• **What to work on**
The reply should contain the full listing exactly as written and no pictures at all.

• **Data below**

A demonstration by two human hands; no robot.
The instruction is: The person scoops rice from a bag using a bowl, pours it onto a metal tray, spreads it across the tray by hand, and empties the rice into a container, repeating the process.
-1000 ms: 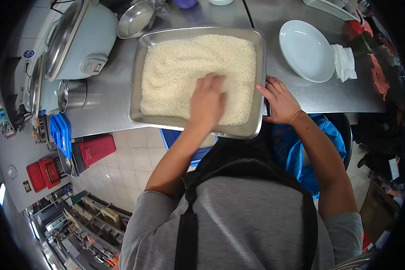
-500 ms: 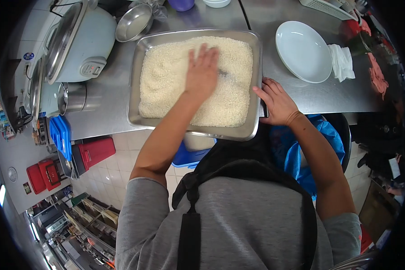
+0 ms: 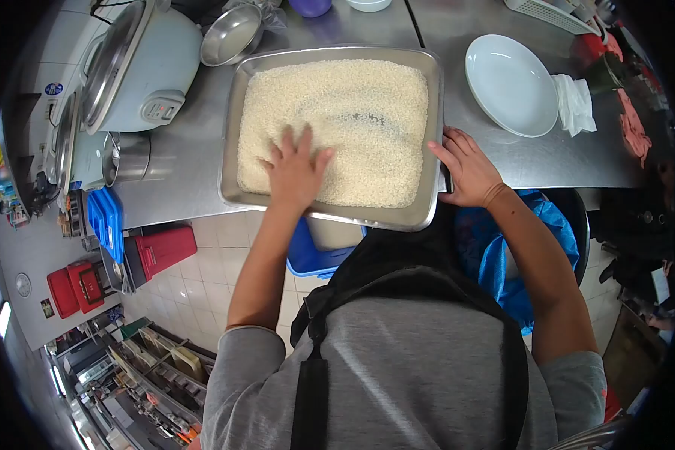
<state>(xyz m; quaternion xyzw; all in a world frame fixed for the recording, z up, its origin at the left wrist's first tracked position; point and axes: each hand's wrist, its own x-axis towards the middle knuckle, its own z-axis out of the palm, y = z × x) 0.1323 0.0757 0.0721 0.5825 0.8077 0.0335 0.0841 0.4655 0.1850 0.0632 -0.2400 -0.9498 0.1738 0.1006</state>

• **Result for this task**
A demonstration by two human hands; no robot.
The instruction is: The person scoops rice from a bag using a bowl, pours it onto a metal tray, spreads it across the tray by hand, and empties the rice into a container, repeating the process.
-1000 ms: 
-500 ms: 
+0 ms: 
<state>(xyz m; quaternion xyzw; all in a world frame fixed for the recording, z up, its origin at the left wrist's first tracked position; point and axes: each hand's wrist, its own x-axis towards the middle knuckle, its own z-axis out of the palm, y = z × x) 0.1323 0.0757 0.0721 0.5825 0.8077 0.0335 0.0841 0.4655 0.1850 0.0632 -0.2400 -0.9498 0.1738 0.1006</state>

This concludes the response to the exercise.